Re: PRACA Na "L" z własnym autem

Postprzez ks-rider » sobota 23 lutego 2013, 01:13

szerszon napisał(a):Nie chciałem być zachłanny, ale jak mi tu niektórzy koledzy piszą, za jakie stawki pracują, to sie nóż w kieszeni otwiera.
Dziadowskie szefostwo w zachłannym państwie, przy totalnej mizerii urzędniczej.


Rozszerzyl bym to o pytanie jaka jakosc szkolenia moze zaoferowac instruktor z jedna jedyna kat PJ ktory widzi swiat tylko i wylacznie z jednej strony, a jest ich nieco wiecej. Pozniej sie dziwic, ze co niektorzy widzac nowe zadania egzaminu kat A robia sobie znak krzyza, nie wiem jak Was, ale mnie to ni dziwi.

:wink:
ks-rider
 
Posty: 3796
Dołączył(a): sobota 19 grudnia 2009, 21:47

Re: PRACA Na "L" z własnym autem

Postprzez szerszon » sobota 23 lutego 2013, 08:00

Mam jedna kategorię i mogę spróbować pokonkurować z tymi z paroma.
Mógłbym napisać,ze jak ktoś jest od wszystkiego (ABCD) to jest w sumie do niczego.
Dlatego też uważałbym ze zbyt pochopnymi ocenami.
Zdaję sobie sprawę o zachowaniu autobusu na zakręcie i o drodze hamowania TIRa bardziej niż czasami prowadzący te pojazdy. :mrgreen: .
Nie jest mi do tego potrzebne PJ na te kategorie.
Gorzej, gdy ten posiadający jedną kategorię, nie ma doświadczenia na drodze.

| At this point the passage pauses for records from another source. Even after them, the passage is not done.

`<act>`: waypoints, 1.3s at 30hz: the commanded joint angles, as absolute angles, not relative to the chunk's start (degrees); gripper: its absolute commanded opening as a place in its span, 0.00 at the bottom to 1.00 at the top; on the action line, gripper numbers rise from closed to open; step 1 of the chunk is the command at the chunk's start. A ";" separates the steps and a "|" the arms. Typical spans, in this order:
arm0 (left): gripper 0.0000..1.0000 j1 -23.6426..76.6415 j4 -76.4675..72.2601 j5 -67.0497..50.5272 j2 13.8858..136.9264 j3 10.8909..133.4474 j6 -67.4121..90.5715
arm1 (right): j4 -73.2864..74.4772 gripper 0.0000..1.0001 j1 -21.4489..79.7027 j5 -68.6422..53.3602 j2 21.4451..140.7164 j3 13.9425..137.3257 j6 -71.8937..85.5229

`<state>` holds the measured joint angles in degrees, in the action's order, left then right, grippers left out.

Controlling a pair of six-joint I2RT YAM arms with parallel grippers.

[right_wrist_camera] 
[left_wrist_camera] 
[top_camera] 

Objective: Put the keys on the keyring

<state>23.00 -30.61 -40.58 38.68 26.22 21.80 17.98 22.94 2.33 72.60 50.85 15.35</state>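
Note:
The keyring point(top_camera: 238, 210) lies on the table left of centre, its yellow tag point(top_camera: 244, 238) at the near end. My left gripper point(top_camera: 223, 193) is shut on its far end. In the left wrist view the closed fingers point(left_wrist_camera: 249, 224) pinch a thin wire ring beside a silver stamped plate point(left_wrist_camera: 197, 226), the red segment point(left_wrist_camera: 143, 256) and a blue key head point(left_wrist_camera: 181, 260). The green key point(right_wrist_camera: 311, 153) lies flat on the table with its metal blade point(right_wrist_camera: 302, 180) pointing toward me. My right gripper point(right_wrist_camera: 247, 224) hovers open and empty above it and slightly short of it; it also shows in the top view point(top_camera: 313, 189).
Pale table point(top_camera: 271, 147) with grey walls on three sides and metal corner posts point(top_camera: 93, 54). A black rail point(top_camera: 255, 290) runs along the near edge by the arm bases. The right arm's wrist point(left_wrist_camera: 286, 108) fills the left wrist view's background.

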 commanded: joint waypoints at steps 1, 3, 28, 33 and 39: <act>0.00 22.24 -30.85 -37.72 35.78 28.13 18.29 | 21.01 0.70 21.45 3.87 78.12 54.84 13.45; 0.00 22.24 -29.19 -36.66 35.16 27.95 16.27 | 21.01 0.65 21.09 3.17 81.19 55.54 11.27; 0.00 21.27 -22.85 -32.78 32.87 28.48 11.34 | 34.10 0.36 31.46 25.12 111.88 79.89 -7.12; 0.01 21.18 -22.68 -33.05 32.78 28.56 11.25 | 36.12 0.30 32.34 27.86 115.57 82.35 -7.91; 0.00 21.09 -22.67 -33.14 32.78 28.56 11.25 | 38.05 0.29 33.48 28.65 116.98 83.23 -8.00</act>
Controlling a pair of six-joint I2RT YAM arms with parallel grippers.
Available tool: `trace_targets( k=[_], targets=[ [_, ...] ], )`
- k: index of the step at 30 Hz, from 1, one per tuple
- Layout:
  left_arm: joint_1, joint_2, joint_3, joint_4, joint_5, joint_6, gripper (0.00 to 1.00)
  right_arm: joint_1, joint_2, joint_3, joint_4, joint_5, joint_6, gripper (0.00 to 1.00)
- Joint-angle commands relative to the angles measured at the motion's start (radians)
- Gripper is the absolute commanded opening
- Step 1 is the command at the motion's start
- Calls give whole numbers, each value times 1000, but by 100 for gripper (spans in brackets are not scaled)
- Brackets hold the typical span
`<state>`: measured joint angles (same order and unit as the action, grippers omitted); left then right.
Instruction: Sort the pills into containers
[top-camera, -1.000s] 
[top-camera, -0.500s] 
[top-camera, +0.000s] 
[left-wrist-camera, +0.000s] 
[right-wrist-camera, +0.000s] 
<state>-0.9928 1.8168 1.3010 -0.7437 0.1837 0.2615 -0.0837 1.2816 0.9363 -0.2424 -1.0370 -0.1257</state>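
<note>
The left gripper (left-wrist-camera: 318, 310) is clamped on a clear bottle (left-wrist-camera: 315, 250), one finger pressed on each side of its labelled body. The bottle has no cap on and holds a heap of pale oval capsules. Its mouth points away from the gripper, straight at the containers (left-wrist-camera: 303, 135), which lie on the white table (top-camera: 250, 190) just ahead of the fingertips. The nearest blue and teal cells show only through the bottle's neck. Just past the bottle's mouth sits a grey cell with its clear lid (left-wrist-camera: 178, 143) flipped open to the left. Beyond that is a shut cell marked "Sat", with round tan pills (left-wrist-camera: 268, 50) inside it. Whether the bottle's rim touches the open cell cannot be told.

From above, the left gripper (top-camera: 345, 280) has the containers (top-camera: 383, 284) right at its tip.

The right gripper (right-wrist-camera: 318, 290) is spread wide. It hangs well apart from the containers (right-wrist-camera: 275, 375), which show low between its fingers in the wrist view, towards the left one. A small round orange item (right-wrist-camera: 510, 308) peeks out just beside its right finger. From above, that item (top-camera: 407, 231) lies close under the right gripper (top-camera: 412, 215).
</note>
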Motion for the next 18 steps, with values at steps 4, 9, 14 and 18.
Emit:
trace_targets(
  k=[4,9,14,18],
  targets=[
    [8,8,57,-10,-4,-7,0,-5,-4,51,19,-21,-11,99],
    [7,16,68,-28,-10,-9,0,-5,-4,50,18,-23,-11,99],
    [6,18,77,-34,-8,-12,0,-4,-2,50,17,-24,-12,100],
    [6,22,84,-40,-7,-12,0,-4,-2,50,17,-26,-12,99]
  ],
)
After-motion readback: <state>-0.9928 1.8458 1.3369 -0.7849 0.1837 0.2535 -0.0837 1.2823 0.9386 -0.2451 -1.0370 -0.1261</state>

Wyjeżdżonych kilometrów, a jego znajomość ruchu drogowego ogranicza sie do jazdy praca-dom-praca.
Czas pracy i stawka instruktora powinna być na takim samym poziomie jak egzaminatora, mimo że wykonują podobną , ale jednak różniącą sie w swojej specyfice ,pracę.
Nie byłoby wtedy potrzeby tej całej papierologi, kombinowania, jeżdżenia X godzin, aby wyjść na swoje.
Nie ma nic za darmo i osoby chcące zrobić PJ i potem jeszcze trochę pojeździć w całości powinny zdawać sobie sprawę, że nie osiągnie sie tego za 799zł.
Instruktorowi musi sie chcieć szkolić kursanta, podnosić swoje kwalifikacje , aby mógł lepiej szkolić, zdobywac doświadczenie.
Wiem to po sobie-jestem całkowicie innym instruktorem niz 4 lata temu-ewolucja działa. :mrgreen:
szerszon
 
Posty: 16316
Dołączył(a): sobota 11 lipca 2009, 15:03

Re: PRACA Na "L" z własnym autem

Postprzez tomcioel1 » sobota 23 lutego 2013, 09:17

szerszon napisał(a):Mam jedna kategorię i mogę spróbować pokonkurować z tymi z paroma.
Mógłbym napisać,ze jak ktoś jest od wszystkiego (ABCD) to jest w sumie do niczego.
Dlatego też uważałbym ze zbyt pochopnymi ocenami.
Zdaję sobie sprawę o zachowaniu autobusu na zakręcie i o drodze hamowania TIRa bardziej niż czasami prowadzący te pojazdy. :mrgreen: .
Nie jest mi do tego potrzebne PJ na te kategorie.
Gorzej, gdy ten posiadający jedną kategorię, nie ma doświadczenia na drodze. Wyjeżdżonych kilometrów, a jego znajomość ruchu drogowego ogranicza sie do jazdy praca-dom-praca.
Czas pracy i stawka instruktora powinna być na takim samym poziomie jak egzaminatora, mimo że wykonują podobną , ale jednak różniącą sie w swojej specyfice ,pracę.
Nie byłoby wtedy potrzeby tej całej papierologi, kombinowania, jeżdżenia X godzin, aby wyjść na swoje.
Nie ma nic za darmo i osoby chcące zrobić PJ i potem jeszcze trochę pojeździć w całości powinny zdawać sobie sprawę, że nie osiągnie sie tego za 799zł.
Instruktorowi musi sie chcieć szkolić kursanta, podnosić swoje kwalifikacje , aby mógł lepiej szkolić, zdobywac doświadczenie.
Wiem to po sobie-jestem całkowicie innym instruktorem niz 4 lata temu-ewolucja działa. :mrgreen:


Masz rację ... ty jestes przykładem osoby która rozwija sie bo chcesz byc w tym co robisz po prostu lepszy . I wszystko będzie dobrze dopóki pewnego pięknego dnia jak juz zaliczysz wszystkie kat instruktora i zdobędziesz papier egzaminatora nie powiesz "jestem najlepszy , nikt mi nie podskoczy , wiem wszystko" - mam nadzieję że tak sie w twoim przypadku nie stanie , ale jak patrzę na konkurencję oraz niektóre wpisy to śmiem twierdzić że niektórym się to niestety zdarza ...
To nie papier świadczy o umiejętnościach , jak się zdobyło uprawnienia x lat temu to nie znaczy że jest sie najmądrzejszym , świat idzie do przodu , zmieniaja się przepisy , instrukcje ...
Ale zawsze znajdzie sie ktoś kto nazwie cię np "dziwicą" bo on np "ma prawo tak mówić bo szkolił na wszytskie kategorie"...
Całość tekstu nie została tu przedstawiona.